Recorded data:
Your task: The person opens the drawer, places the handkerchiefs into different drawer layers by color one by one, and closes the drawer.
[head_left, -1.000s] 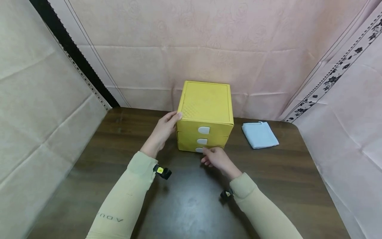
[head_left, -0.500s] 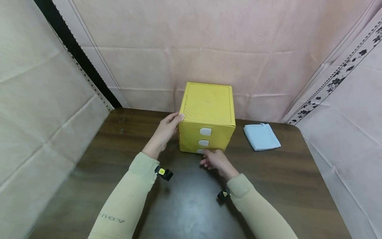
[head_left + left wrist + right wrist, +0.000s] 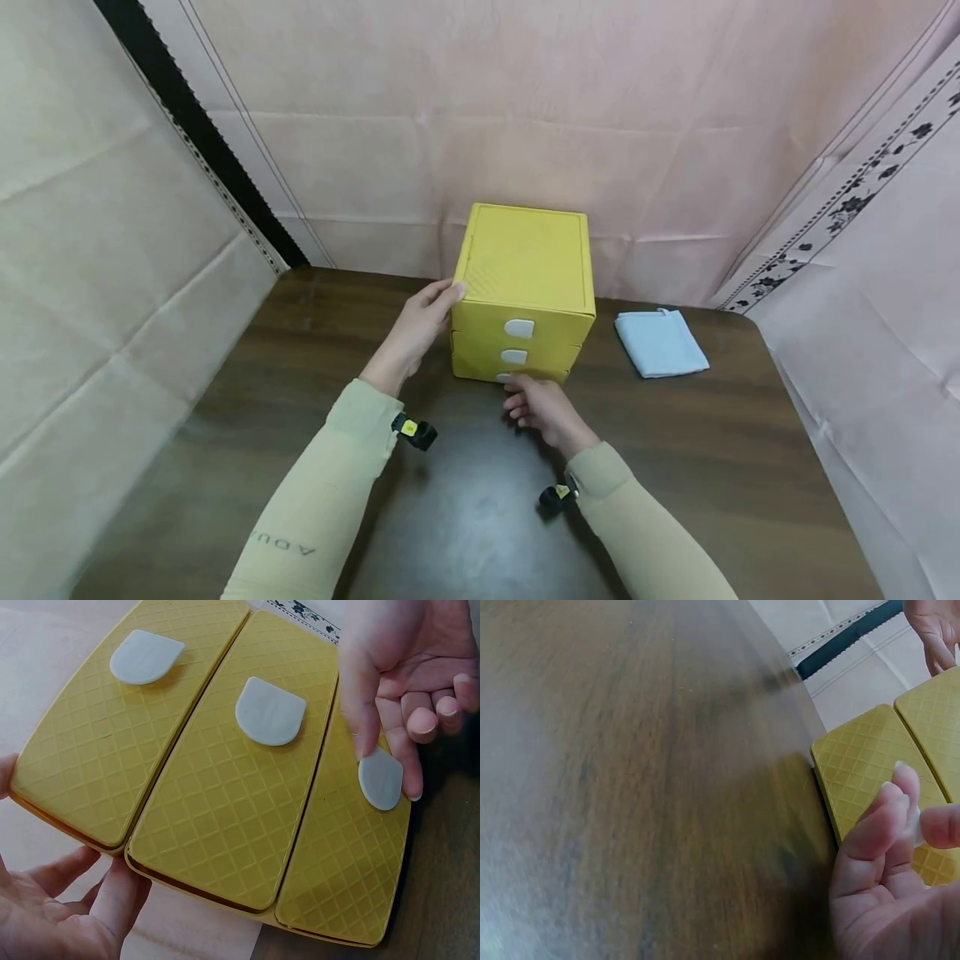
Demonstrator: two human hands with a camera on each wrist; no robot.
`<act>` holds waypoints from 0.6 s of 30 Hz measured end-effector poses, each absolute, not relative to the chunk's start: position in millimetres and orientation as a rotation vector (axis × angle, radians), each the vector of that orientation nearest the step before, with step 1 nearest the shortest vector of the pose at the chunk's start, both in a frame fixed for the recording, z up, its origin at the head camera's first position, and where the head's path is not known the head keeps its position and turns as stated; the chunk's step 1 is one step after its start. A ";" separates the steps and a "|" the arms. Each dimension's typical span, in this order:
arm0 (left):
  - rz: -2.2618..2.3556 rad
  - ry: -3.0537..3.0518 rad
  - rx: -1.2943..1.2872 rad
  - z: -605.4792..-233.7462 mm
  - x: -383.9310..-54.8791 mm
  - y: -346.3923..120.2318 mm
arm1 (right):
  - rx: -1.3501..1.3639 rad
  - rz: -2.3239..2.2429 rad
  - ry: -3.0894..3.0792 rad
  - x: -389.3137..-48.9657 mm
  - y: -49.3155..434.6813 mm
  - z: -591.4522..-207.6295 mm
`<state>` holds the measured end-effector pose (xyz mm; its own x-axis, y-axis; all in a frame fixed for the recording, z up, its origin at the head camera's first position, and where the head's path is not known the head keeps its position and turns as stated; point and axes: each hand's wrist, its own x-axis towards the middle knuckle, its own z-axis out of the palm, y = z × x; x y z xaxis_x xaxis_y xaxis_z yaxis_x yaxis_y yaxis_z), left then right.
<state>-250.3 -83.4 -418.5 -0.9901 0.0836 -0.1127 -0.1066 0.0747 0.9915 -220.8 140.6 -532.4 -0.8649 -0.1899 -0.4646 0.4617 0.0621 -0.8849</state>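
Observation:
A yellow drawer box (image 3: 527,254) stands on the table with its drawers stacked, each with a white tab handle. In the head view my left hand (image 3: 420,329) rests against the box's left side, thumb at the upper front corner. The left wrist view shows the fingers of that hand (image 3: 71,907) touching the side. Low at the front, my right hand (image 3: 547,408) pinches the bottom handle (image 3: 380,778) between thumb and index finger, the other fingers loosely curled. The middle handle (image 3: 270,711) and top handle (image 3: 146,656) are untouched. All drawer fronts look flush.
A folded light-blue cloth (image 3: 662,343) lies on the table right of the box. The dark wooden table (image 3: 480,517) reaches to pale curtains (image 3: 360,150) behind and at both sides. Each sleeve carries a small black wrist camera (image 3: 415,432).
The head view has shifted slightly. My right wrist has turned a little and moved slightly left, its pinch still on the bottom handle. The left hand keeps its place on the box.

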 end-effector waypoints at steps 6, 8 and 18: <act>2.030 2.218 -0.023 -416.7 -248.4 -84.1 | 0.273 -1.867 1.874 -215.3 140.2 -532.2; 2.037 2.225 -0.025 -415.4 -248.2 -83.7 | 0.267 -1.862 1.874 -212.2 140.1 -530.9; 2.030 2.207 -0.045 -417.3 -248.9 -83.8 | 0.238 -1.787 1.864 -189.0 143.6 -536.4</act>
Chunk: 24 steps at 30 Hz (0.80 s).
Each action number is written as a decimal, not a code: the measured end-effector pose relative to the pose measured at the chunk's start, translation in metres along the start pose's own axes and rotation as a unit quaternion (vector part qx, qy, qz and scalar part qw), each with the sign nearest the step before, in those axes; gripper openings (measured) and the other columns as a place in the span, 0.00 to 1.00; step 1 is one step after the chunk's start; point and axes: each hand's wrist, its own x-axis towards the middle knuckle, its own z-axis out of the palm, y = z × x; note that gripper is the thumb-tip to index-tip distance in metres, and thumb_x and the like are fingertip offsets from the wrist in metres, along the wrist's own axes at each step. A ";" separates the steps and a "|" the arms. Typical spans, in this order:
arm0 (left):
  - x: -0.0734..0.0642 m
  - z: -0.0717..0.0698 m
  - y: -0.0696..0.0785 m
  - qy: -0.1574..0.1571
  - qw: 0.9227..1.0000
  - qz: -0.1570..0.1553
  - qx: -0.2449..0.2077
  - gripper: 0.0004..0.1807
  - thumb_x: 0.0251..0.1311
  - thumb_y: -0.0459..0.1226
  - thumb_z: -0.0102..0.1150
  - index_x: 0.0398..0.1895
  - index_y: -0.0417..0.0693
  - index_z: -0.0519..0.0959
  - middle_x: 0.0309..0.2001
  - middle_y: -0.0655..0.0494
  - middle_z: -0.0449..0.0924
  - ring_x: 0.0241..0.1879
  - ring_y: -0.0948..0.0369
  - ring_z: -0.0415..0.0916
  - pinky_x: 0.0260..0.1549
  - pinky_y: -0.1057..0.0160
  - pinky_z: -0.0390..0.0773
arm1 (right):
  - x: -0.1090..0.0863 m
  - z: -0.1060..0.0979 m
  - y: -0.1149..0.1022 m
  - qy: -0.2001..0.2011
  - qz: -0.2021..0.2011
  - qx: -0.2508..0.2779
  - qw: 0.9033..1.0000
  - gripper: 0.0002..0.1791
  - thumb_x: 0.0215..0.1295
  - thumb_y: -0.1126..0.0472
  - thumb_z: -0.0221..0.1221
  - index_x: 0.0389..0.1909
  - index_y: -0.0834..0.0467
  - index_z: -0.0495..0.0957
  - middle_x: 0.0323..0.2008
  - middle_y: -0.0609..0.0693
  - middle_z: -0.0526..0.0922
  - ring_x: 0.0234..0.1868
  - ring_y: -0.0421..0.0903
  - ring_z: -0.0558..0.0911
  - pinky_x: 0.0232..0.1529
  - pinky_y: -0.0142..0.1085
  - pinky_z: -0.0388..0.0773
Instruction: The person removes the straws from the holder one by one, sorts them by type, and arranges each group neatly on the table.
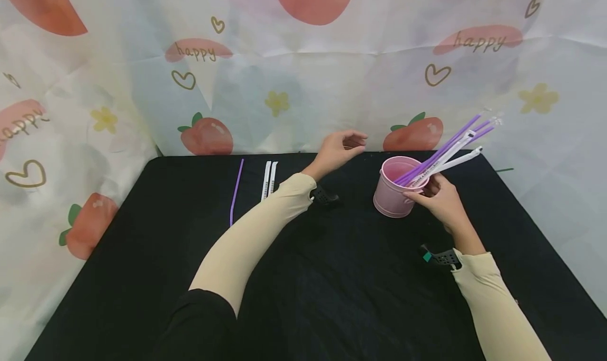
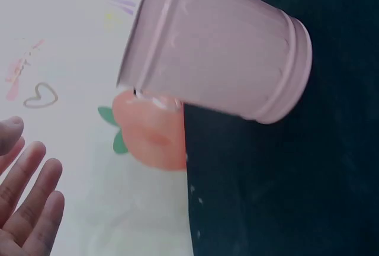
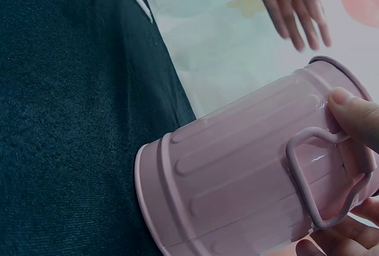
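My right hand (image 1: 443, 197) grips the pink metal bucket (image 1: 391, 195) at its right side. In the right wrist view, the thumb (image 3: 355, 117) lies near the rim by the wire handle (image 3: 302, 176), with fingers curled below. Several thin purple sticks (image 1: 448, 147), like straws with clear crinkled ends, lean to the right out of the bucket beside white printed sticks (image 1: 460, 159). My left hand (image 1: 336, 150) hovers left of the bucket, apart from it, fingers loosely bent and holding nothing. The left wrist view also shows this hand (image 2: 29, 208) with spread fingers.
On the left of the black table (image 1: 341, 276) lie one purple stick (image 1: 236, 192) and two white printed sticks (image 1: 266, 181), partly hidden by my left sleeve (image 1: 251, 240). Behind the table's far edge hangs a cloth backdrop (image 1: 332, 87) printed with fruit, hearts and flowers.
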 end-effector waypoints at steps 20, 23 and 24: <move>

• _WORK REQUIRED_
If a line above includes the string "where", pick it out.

• _ANSWER SECTION_
`<act>` holds waypoints from 0.6 s of 30 Hz measured end-effector poses, each absolute, not relative to the chunk's start: position in millimetres and orientation as a rotation vector (axis × angle, radians), each the vector of that orientation nearest the step before, with step 1 nearest the shortest vector of the pose at the chunk's start, both in a frame fixed for the recording, z up, its origin at the head camera's first position, and where the head's path is not known the head keeps its position and turns as stated; the chunk's step 1 is one step after its start. A ";" separates the steps and a "|" the arms. Each dimension's typical span, in this order:
`<state>` holds the measured end-effector pose (xyz mm; its own x-axis, y-axis; all in a frame fixed for the recording, z up, its origin at the head camera's first position, and where the head's path is not known the head keeps its position and turns as stated; point and axes: each hand's wrist, its own x-axis towards the middle knuckle, its own z-axis out of the palm, y = z × x; x y z xaxis_x xaxis_y xaxis_z yaxis_x yaxis_y yaxis_z), left then right.

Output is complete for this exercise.